● WHAT YOU ARE ASKED TO DO:
Once you find the line in the listing below that contains "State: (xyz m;", copy it and every following line exactly, stopping at the end.

[[ RECORDS SUPPLIED, beginning ]]

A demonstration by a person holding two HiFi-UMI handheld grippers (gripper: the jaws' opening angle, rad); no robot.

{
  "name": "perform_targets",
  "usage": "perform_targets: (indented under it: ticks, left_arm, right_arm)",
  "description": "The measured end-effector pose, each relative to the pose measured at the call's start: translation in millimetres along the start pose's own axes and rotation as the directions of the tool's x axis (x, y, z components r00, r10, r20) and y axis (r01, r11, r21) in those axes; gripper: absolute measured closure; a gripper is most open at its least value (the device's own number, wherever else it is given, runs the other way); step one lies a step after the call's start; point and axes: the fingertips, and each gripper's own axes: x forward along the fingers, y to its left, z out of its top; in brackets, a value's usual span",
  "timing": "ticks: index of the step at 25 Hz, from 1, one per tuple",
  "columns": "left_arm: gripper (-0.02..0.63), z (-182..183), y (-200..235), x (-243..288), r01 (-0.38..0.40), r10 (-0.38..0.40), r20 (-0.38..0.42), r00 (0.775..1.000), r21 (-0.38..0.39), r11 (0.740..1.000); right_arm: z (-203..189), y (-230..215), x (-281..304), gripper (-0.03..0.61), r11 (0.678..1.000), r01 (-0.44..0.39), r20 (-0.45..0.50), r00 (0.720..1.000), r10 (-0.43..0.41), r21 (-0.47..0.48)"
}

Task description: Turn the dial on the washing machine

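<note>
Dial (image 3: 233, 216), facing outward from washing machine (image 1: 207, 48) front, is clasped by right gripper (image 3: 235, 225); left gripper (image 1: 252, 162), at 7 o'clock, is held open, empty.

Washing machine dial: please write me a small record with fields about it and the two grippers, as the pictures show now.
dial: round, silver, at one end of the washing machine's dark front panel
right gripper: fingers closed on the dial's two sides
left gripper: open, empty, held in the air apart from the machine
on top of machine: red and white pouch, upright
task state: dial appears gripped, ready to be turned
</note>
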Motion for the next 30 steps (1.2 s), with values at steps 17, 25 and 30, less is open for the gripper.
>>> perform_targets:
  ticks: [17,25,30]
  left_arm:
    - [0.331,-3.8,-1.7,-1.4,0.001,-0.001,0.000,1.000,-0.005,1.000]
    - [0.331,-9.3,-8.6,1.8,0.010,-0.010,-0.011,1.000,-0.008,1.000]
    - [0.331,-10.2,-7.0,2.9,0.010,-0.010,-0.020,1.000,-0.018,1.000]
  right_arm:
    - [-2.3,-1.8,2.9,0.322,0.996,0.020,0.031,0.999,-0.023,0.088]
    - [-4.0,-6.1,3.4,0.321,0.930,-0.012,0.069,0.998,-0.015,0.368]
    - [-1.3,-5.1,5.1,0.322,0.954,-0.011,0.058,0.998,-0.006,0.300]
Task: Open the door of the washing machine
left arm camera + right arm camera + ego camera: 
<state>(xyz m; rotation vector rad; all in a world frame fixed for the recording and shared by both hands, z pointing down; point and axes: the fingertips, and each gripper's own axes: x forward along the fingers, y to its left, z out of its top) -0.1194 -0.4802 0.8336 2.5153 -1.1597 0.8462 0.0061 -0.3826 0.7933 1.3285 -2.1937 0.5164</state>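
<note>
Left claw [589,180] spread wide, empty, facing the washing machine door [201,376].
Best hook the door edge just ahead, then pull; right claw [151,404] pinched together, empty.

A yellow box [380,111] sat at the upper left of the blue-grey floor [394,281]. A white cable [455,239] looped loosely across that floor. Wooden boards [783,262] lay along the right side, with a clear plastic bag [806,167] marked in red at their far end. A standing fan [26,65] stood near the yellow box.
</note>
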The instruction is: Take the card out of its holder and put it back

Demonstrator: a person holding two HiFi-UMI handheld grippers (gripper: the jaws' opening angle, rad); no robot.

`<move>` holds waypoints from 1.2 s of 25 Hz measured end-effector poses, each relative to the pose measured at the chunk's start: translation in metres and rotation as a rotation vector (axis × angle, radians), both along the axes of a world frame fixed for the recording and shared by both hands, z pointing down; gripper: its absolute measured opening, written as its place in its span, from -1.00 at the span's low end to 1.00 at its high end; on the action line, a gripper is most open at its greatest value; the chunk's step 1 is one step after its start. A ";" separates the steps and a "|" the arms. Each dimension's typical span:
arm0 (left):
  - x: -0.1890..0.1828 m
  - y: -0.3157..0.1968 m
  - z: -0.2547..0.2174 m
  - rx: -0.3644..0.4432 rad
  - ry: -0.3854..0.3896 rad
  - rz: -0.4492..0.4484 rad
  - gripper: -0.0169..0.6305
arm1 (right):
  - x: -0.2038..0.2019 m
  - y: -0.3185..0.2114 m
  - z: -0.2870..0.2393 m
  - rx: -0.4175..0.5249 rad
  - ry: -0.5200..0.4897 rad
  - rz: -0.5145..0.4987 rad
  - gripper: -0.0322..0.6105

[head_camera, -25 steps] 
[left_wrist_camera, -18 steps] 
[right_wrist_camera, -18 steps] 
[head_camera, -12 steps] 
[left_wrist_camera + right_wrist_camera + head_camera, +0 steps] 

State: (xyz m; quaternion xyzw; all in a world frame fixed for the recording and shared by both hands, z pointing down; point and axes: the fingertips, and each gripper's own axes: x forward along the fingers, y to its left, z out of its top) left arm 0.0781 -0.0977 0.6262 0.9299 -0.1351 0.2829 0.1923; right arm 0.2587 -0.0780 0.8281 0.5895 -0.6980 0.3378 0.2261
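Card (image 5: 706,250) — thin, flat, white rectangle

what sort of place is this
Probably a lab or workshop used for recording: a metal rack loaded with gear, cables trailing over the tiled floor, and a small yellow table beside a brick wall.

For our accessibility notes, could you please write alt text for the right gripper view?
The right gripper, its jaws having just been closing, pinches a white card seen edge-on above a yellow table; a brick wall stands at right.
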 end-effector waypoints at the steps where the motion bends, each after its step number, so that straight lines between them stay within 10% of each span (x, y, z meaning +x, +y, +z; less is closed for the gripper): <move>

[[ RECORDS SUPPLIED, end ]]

● WRITTEN REPLY:
State: (xyz m; quaternion xyzw; all in a world frame fixed for the recording and shared by both hands, z pointing down; point and axes: the fingertips, and each gripper's own axes: x forward along the fingers, y to its left, z out of its top) left arm 0.0781 -0.0977 0.6262 0.9299 -0.1351 0.2829 0.1923; right arm 0.2587 -0.0780 0.8281 0.5895 -0.6980 0.3378 0.2261
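Card (image 5: 706,250) — thin, flat, white rectangle

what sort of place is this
Probably a lab or workshop used for recording: a metal rack loaded with gear, cables trailing over the tiled floor, and a small yellow table beside a brick wall.

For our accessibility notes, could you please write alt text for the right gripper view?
The right gripper, its jaws having just been closing, pinches a white card seen edge-on above a yellow table; a brick wall stands at right.
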 end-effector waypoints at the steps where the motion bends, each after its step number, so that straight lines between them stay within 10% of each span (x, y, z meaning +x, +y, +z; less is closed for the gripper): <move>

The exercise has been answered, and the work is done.